A university can easily have thousands of resources including people, buildings and money that need to be mapped through the maze to end up at their appropriate exit which could be grouped into teaching, research, community support and sports programs.
Having a full picture of the institution provides powerful insight into the way the institution actually operates, not just how it is reported. The model includes “causal” relationships, which means when one thing changes it impacts something else in a very definable way.
So if the model is so fantastic why isn’t everyone using one? Because it’s hard, or I should say it was hard. Let’s go back to the maze, back in the old days we had to walk around with clipboards (yes clipboards and paper) and interview all the people who came out of the maze and ask them which way they went. Imaging doing this for thousands or tens of thousands of people – it was time consuming, expensive and painful. Then when you wanted to update the model, you had to do it all over again, so no one did it again.
Why is now any different? Because we have data, and lots of it. This includes data on financials, personnel, buildings, courses, students and more importantly data that can be used to define the causal relationships. So good-bye manual surveys, say hello to model automation. This saves a lot of time in building but also updating/maintaining the model.
This data comes from transaction-based systems that cost millions or tens of millions of dollars to setup and maintain. Hence being able to use this data for a secondary and powerful purpose is very valuable.
And it doesn’t stop there, consider this the start of the journey. Once you have a full picture of the way the university actually operates over a number of years, the next stage is to start building models that can predict what could possibly happen. Also with multiple institutions adopting a consistent methodology then all of these models can be analysed, compared and detailed benchmarks can be developed.
The good news is that it is happening, right now, all the way down-under.
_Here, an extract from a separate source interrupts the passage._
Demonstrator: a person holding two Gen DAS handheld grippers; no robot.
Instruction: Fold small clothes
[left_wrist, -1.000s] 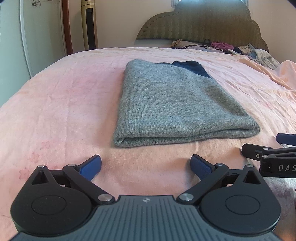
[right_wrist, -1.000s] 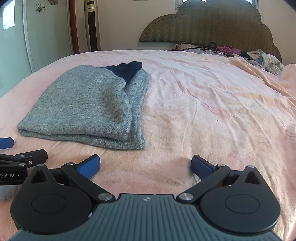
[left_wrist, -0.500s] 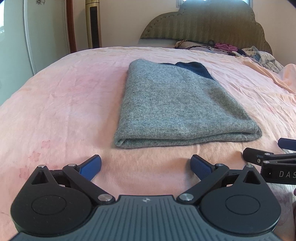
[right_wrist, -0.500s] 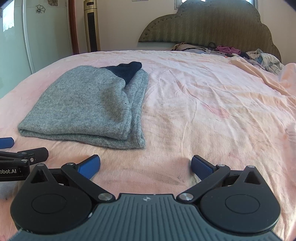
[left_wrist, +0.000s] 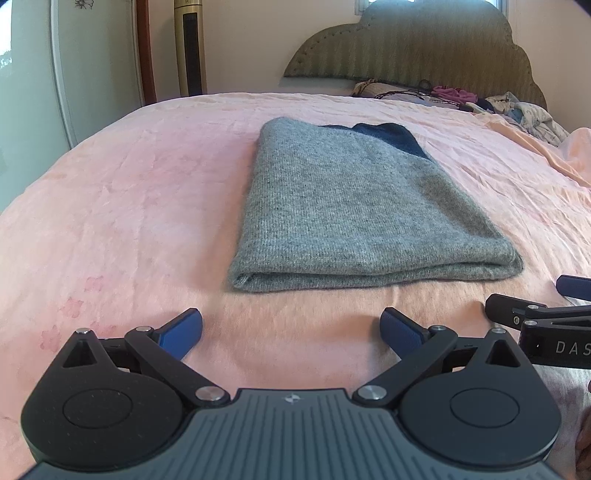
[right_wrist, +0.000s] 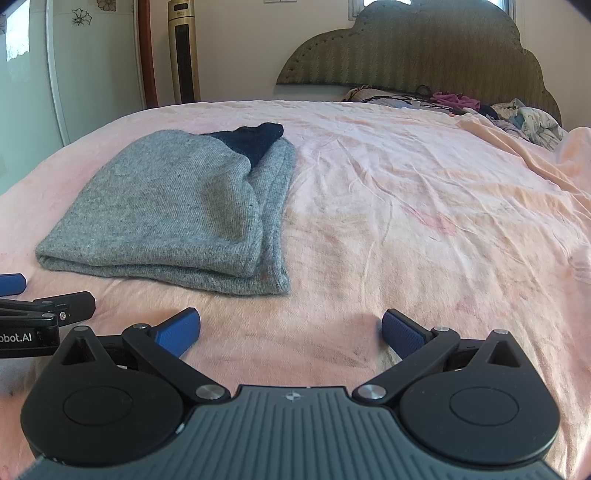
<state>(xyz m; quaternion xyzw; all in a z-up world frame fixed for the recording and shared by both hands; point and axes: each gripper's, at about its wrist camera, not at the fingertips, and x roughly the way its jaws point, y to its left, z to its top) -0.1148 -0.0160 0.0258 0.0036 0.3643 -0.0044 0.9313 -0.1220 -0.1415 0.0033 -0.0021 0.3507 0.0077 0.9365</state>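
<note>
Both grippers, left (left_wrist: 291, 328) and right (right_wrist: 291, 330), are hovering spread wide and empty. The sweater (left_wrist: 354, 210) is lying folded mid-frame ahead of the left one, its long axis running away toward the headboard (left_wrist: 413, 44); in the right view it is sitting upper left, so the left gripper is nearer.

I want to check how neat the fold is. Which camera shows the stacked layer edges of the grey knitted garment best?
The right wrist view: the folded grey knitted garment shows its stepped layers along its right side. The left wrist view shows mostly its flat top and front fold.

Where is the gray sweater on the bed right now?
The folded gray sweater lies on the pink bedsheet, straight ahead of the open left gripper and ahead-left of the open right gripper, neither touching it.
</note>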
Over the past seven years a number of Australian universities have implemented the primary model (University Management Model), have sufficient number of annual models to migrate to the Predictive Model and there are now a sufficient number of individual institutions that have opted into the initial benchmarking and analysis project. It’s also all cloud-based so makes the overall management of the solution even more efficient.
These models are specifically developed to answer the exact questions posed by Mr. Gates – Which courses are making money and which are losing money? Which student types contribute the most revenue to which courses? What is subsidizing what? How do you compare to other institutions? As well as a wide range of other executive decision making questions.
Where data is available you can easily add your particular performance metrics into the model, so you can see the relationship between costs, teaching time/contact hours, content delivery type (classroom, online, tutorial) and student learning outcomes.
This way the “black box” is blown open, academics and administrators can all see the inner workings of their institution. They can all work together with complete transparency and ensure the mission of the institution is properly considered as well as the financial aspects. A major benefit of the model is that it is ultimately flexible as well, so if the institution goes through a major reorganization, decides to unbundle a bunch of courses, removes courses or whole schools, moves parts of teaching online, these can all be represented in the model relatively easily.
Data is a powerful asset and something that should be utilized in more powerful ways – to ensure the academic goals of the institution are met in a financially sustainable way.